[Data entries]
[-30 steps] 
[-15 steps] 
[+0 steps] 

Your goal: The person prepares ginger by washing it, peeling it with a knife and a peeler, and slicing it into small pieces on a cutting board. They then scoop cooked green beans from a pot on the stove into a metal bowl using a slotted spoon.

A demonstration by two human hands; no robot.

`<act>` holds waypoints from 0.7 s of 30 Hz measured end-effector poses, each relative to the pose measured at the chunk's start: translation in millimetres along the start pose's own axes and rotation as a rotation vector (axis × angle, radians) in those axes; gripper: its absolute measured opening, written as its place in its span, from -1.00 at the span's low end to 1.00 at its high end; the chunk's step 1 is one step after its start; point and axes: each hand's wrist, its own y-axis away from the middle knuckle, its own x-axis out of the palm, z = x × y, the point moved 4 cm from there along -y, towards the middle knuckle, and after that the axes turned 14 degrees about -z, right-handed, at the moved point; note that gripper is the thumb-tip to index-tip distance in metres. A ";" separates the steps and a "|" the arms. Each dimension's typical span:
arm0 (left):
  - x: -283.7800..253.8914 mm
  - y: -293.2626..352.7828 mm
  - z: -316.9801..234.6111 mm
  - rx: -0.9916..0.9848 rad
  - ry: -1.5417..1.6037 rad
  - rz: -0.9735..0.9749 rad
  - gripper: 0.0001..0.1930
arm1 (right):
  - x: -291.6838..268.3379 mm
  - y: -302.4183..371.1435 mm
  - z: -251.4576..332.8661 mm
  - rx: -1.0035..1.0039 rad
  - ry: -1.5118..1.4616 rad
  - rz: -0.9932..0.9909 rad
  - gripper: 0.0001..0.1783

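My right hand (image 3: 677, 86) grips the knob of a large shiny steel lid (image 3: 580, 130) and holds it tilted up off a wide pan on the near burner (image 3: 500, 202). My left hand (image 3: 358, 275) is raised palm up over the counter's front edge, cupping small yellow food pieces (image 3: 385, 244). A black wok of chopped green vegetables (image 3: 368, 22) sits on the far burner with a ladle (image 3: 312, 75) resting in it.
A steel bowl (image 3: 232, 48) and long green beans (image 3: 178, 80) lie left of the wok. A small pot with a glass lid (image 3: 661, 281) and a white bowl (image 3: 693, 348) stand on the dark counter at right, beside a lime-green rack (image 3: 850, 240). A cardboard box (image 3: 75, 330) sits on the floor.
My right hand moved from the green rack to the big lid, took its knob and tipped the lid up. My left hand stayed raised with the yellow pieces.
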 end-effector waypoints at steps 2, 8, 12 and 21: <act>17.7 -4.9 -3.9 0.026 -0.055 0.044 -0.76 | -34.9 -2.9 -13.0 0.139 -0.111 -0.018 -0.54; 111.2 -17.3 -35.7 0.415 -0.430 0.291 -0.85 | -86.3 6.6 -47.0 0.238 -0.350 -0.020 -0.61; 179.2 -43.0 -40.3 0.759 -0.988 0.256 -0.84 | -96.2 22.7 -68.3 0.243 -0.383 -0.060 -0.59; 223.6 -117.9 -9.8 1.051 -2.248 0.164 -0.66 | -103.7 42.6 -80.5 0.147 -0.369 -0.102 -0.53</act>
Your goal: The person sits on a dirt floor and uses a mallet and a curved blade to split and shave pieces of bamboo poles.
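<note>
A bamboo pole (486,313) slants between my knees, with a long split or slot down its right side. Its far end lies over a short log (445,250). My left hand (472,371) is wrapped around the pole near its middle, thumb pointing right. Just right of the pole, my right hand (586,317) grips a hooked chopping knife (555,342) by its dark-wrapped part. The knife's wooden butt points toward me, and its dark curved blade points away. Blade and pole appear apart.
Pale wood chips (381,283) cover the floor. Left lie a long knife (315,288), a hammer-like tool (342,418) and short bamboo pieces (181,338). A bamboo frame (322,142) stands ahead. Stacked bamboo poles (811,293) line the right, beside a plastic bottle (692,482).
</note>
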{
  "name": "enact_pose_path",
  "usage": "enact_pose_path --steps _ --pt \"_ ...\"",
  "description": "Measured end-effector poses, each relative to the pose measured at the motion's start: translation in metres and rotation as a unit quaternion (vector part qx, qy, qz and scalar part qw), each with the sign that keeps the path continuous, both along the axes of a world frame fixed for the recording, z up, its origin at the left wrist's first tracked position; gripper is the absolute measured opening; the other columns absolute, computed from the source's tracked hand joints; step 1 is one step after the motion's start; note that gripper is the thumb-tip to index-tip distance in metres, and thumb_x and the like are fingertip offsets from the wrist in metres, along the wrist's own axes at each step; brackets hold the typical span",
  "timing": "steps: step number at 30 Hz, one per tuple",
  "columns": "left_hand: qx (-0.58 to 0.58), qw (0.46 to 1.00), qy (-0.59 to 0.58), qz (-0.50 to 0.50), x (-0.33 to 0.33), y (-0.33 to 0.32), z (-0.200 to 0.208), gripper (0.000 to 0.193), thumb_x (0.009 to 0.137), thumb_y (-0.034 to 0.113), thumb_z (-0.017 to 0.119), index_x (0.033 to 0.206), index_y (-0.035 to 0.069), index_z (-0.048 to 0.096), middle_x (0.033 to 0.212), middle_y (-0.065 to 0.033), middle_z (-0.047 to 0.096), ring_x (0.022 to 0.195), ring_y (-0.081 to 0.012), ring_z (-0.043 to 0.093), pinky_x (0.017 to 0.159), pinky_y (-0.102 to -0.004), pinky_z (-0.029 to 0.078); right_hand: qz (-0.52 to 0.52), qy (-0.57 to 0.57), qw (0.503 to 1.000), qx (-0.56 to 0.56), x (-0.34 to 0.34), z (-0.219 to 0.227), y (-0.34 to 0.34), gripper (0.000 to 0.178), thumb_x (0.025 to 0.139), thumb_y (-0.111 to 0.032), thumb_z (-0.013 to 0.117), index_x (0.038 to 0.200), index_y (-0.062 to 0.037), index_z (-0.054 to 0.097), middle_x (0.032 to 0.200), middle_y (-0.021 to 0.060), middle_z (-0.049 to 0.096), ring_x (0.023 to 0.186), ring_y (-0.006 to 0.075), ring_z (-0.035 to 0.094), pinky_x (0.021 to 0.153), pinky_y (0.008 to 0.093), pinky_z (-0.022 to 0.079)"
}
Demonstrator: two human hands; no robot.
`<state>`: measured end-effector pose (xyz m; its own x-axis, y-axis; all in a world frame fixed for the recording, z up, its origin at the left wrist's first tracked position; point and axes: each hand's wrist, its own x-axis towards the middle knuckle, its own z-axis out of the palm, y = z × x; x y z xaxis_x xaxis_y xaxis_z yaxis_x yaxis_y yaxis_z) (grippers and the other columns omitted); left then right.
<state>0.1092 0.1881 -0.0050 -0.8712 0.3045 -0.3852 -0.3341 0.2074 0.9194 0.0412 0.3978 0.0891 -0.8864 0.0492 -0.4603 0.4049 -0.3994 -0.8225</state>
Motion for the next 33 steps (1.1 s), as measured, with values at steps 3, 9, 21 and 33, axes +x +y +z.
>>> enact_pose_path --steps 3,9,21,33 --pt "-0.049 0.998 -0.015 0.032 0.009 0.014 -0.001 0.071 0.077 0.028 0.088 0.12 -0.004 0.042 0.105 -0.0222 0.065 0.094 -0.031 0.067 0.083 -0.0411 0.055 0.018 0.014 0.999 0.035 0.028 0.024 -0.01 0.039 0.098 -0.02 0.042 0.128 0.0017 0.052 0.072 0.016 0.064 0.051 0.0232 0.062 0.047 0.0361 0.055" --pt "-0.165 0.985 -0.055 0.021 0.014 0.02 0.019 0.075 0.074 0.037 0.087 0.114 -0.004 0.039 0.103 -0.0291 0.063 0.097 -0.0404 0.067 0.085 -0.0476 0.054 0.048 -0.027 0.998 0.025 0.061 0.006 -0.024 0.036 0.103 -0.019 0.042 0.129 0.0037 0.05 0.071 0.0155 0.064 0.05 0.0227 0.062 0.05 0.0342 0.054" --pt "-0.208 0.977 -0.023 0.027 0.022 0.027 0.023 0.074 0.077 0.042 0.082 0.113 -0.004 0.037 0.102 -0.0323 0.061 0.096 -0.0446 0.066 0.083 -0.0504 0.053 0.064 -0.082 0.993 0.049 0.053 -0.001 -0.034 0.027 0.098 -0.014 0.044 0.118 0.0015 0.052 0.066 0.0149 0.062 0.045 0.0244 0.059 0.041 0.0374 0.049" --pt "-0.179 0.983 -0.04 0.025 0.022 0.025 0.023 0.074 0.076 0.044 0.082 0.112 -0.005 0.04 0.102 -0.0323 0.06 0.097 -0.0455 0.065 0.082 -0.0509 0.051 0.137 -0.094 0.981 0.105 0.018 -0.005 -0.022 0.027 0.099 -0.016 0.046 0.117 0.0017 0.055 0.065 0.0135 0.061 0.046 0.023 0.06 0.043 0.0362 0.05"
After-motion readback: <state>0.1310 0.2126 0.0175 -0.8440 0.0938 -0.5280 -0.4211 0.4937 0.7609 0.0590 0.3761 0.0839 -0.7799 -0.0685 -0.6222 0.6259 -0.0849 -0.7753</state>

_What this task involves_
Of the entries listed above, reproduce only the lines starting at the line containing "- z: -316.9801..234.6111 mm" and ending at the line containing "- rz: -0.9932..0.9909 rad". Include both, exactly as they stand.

_Result of this task_
  - z: -316.9801..234.6111 mm
  - rx: -0.9916..0.9848 rad
  - ry: -1.5417..1.6037 rad
  - rz: -0.9735..0.9749 rad
  - gripper: 0.0001..0.1930
arm1 (right):
  - x: -291.6838..268.3379 mm
  - y: -302.4183..371.1435 mm
  - z: -251.4576..332.8661 mm
  - rx: -1.0035..1.0039 rad
  - ry: -1.5118..1.4616 rad
  - rz: -0.9932..0.9909 rad

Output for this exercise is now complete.